Tuesday, October 10, 2023

Little happenings at a small place

If mother nature takes away, it gives back as well. It wipes the slate clean and then ascertains that there are fresher lines drawn symbolizing resurrected tales. The bees are gone and the empty hive gives a pinching sense of alienation. But the hundreds of sparrows among the group of keekars just outside the yard wall keep it alive and buzzing. They are very chatty, suspenseful, always busy in their birdie gossip. When they change their notes, it makes them sound as if they possess multi-lingual creativity. They flit around during the day, with a kind of self-effacing candor, taking the major portion of their meals from the millet that I put on the wall.

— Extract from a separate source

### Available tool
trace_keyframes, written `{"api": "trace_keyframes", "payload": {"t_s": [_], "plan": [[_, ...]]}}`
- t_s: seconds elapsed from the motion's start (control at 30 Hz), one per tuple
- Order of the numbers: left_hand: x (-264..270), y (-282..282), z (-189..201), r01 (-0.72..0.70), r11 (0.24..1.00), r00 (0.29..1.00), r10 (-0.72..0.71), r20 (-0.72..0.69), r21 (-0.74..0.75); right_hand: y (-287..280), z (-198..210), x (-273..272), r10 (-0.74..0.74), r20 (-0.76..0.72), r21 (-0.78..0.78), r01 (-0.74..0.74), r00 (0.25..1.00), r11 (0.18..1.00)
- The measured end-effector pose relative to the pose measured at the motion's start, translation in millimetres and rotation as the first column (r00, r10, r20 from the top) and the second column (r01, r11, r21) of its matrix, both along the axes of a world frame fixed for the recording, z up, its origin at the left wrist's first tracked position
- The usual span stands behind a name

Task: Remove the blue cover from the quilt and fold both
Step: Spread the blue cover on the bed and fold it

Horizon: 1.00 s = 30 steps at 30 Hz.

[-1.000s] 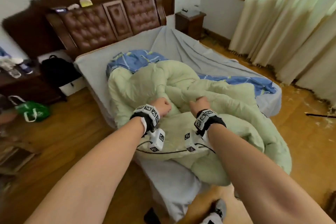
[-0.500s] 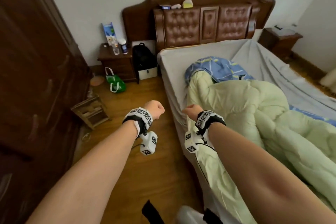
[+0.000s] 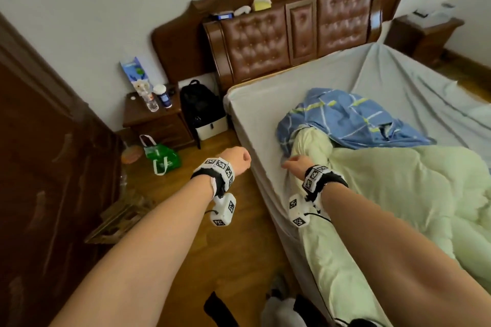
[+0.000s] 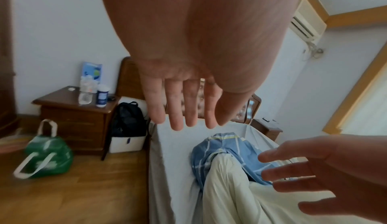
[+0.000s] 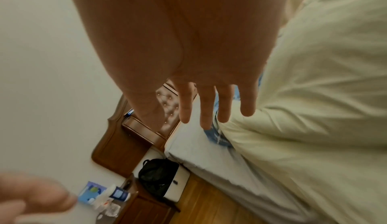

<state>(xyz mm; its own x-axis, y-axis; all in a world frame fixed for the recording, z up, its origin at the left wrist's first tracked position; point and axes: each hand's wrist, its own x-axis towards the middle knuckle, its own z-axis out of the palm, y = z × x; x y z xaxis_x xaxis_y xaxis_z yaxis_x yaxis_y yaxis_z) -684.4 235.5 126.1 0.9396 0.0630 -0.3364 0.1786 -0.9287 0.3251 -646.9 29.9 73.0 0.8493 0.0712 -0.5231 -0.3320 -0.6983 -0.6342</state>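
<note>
A pale green quilt (image 3: 393, 188) lies bunched across the bed, one end hanging over the near side. Its far end is still tucked inside the blue striped cover (image 3: 348, 117), crumpled toward the headboard. My left hand (image 3: 236, 158) hovers over the floor beside the mattress, fingers straight and empty in the left wrist view (image 4: 184, 106). My right hand (image 3: 296, 163) is above the quilt's narrow end near the cover, fingers (image 5: 206, 110) spread and holding nothing. The quilt (image 5: 314, 111) and the cover (image 4: 220, 151) show in both wrist views.
The bed (image 3: 255, 103) has a grey sheet and a brown tufted headboard (image 3: 300, 32). A nightstand (image 3: 156, 119) with bottles, a black backpack (image 3: 199, 106) and a green bag (image 3: 162, 155) stand on the wooden floor at the left. A dark wardrobe (image 3: 39, 167) fills the left edge.
I have let go of the quilt and turned left toward the head of the bed. Both hands have moved up along the bedside and opened from fists.
</note>
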Motion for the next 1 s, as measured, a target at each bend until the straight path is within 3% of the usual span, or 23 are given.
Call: {"api": "trace_keyframes", "payload": {"t_s": [0.17,0.33,0.47,0.63,0.8,0.93,1.0], "plan": [[129,10,-4,0.099,0.995,0.995,-0.099,-0.027,-0.002,-3,2,95,0.026,-0.021,-0.148,-0.029,0.999,0.989],[271,8,-46,0.261,0.964,0.961,-0.256,-0.103,0.041,-24,-27,198,-0.056,-0.052,-0.279,0.04,0.997,0.959],[396,-6,-78,0.534,0.827,0.845,-0.518,-0.132,0.174,-33,-52,279,-0.148,-0.122,-0.38,0.092,0.981,0.92],[533,-36,-77,0.699,0.687,0.715,-0.681,-0.157,0.198,-38,-49,358,-0.369,-0.192,-0.376,0.279,0.909,0.884],[605,-98,-46,0.841,0.528,0.54,-0.834,-0.112,0.12,-65,-19,391,-0.608,-0.148,-0.312,0.547,0.78,0.777],[615,-140,-39,0.892,0.45,0.45,-0.883,-0.133,0.037,-86,-14,392,-0.668,-0.154,-0.311,0.606,0.728,0.732],[618,-150,-43,0.898,0.44,0.44,-0.888,-0.131,0.033,-95,-29,392,-0.677,-0.15,-0.319,0.613,0.72,0.723]]}}
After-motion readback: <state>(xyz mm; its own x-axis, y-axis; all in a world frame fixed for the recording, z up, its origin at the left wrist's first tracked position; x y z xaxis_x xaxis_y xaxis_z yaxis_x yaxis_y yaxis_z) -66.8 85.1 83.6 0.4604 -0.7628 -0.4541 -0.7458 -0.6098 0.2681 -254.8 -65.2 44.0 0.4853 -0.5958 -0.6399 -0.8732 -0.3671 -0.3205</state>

A giloy creeper has completely covered the clump of keekars. It has shed its leaves during the winters but the network of stems is still dense enough to provide a finely netted ceiling. It harkens the little brown sparrows with a welcoming ambience. They find it safe enough to spend their nights here. The little holes among the densely twisting barren stems of the creeper are like tiny hutments flooded with winged visitors.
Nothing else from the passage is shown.